Skipping all images, output the listing word for word.

[[ DATA PROVIDED, beginning ]]

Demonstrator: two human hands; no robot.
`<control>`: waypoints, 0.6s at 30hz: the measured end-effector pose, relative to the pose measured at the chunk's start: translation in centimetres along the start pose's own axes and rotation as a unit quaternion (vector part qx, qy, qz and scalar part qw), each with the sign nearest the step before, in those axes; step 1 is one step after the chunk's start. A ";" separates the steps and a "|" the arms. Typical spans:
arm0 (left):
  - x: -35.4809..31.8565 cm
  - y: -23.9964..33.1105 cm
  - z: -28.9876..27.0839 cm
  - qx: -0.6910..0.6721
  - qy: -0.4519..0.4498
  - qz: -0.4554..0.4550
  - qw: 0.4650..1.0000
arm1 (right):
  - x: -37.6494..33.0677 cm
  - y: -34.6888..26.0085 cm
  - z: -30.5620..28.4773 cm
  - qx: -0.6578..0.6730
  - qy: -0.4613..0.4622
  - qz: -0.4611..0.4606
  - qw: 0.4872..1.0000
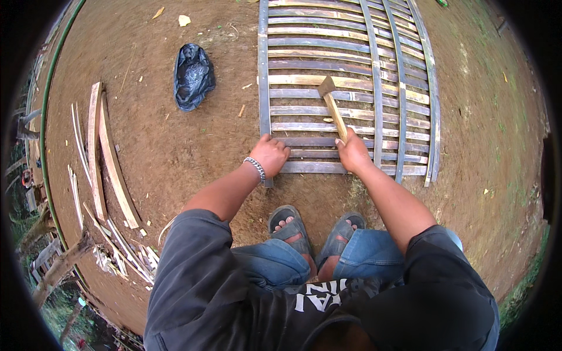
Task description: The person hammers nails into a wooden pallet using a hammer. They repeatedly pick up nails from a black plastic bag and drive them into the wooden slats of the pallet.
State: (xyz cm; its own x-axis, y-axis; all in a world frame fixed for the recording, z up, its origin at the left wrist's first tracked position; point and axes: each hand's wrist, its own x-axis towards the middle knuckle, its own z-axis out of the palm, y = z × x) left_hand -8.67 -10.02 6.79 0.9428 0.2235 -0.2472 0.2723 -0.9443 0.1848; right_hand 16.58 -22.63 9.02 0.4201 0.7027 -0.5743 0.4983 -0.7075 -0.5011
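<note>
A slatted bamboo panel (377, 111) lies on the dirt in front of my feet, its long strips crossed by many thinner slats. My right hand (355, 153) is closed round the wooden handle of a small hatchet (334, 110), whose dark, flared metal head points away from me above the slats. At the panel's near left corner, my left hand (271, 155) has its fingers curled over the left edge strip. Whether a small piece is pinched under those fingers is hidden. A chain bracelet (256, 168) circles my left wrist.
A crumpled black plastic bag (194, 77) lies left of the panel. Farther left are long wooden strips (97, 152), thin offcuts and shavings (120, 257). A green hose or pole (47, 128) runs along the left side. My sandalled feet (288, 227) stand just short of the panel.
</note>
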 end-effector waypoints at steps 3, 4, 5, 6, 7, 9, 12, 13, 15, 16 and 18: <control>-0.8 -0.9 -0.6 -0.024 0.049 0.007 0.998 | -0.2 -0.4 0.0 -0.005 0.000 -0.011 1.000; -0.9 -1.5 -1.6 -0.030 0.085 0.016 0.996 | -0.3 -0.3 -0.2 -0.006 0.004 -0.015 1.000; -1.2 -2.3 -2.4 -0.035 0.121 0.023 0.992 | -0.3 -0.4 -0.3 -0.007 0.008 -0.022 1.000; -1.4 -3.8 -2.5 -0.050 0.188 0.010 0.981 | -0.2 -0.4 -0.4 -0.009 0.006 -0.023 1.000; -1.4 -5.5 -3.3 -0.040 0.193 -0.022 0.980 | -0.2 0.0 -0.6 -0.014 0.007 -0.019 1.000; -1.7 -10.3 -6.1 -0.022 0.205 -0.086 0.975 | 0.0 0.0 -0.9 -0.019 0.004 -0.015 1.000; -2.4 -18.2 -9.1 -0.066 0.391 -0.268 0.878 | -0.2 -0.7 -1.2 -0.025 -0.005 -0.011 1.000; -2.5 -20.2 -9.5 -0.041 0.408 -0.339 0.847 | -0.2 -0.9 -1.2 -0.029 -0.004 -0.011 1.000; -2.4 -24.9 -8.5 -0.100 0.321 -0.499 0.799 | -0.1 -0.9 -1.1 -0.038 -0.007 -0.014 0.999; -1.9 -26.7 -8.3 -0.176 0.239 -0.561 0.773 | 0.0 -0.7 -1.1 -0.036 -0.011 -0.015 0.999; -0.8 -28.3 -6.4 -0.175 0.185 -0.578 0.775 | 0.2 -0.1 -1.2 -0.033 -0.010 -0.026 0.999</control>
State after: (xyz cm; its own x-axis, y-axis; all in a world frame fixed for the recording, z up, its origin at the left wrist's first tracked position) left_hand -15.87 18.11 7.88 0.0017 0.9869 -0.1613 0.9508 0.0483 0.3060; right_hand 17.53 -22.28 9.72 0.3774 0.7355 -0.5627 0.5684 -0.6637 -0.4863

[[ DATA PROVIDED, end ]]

- _WRITTEN SOLUTION_:
Demonstrator: two human hands; no robot.
`<control>`: waypoints, 0.6s at 30hz: the measured end-effector pose, relative to the pose measured at the chunk's start: translation in centimetres along the start pose's own axes and rotation as a unit quaternion (vector part qx, qy, qz and scalar part qw), each with the sign nearest the step before, in those axes; step 1 is one step after the chunk's start. A ";" separates the steps and a "|" the arms. Typical spans:
arm0 (left):
  - x: -35.4809..31.8565 cm
  - y: -23.9964..33.1105 cm
  - z: -28.9876..27.0839 cm
  - qx: -0.6910..0.6721
  - qy: -0.4519..0.4498
  - qz: -0.4554..0.4550
  - qw: 0.4650..1.0000
arm1 (right):
  - x: -37.6494..33.0677 cm
  - y: -34.6888..26.0085 cm
  - z: -30.5620..28.4773 cm
  - qx: -0.6578..0.6730
  - qy: -0.4613..0.4622
  - qz: -0.4611..0.4606
  - qw: 0.4872..1.0000
Task description: The person hammers nails into a wooden pallet using a hammer. They repeatedly pick up nails from a black plastic bag and drive them into the wooden slats of the pallet.
State: (xyz cm; its own x-axis, y-axis; all in a world frame fixed for the recording, z up, its origin at the left wrist's first tracked position; point and axes: each hand's wrist, its own x-axis towards the middle knuckle, its own z-axis out of the palm, y = z × x) left_hand -8.67 -10.02 6.79 0.9428 0.2235 -0.2472 0.2723 -0.9443 0.1848; right_hand 16.58 -22.63 9.02 0.4201 0.7027 -0.5743 0.4983 -0.7075 -0.5011
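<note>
A slatted bamboo panel (377, 111) lies on the dirt in front of my feet, its long strips crossed by many thinner slats. My right hand (355, 153) is closed round the wooden handle of a small hatchet (334, 110), whose dark, flared metal head points away from me above the slats. At the panel's near left corner, my left hand (271, 155) has its fingers curled over the left edge strip. Whether a small piece is pinched under those fingers is hidden. A chain bracelet (256, 168) circles my left wrist.
A crumpled black plastic bag (194, 77) lies left of the panel. Farther left are long wooden strips (97, 152), thin offcuts and shavings (120, 257). A green hose or pole (47, 128) runs along the left side. My sandalled feet (288, 227) stand just short of the panel.
</note>
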 end-effector waypoints at steps 3, 4, 5, 6, 7, 9, 12, 13, 15, 16 and 18: <control>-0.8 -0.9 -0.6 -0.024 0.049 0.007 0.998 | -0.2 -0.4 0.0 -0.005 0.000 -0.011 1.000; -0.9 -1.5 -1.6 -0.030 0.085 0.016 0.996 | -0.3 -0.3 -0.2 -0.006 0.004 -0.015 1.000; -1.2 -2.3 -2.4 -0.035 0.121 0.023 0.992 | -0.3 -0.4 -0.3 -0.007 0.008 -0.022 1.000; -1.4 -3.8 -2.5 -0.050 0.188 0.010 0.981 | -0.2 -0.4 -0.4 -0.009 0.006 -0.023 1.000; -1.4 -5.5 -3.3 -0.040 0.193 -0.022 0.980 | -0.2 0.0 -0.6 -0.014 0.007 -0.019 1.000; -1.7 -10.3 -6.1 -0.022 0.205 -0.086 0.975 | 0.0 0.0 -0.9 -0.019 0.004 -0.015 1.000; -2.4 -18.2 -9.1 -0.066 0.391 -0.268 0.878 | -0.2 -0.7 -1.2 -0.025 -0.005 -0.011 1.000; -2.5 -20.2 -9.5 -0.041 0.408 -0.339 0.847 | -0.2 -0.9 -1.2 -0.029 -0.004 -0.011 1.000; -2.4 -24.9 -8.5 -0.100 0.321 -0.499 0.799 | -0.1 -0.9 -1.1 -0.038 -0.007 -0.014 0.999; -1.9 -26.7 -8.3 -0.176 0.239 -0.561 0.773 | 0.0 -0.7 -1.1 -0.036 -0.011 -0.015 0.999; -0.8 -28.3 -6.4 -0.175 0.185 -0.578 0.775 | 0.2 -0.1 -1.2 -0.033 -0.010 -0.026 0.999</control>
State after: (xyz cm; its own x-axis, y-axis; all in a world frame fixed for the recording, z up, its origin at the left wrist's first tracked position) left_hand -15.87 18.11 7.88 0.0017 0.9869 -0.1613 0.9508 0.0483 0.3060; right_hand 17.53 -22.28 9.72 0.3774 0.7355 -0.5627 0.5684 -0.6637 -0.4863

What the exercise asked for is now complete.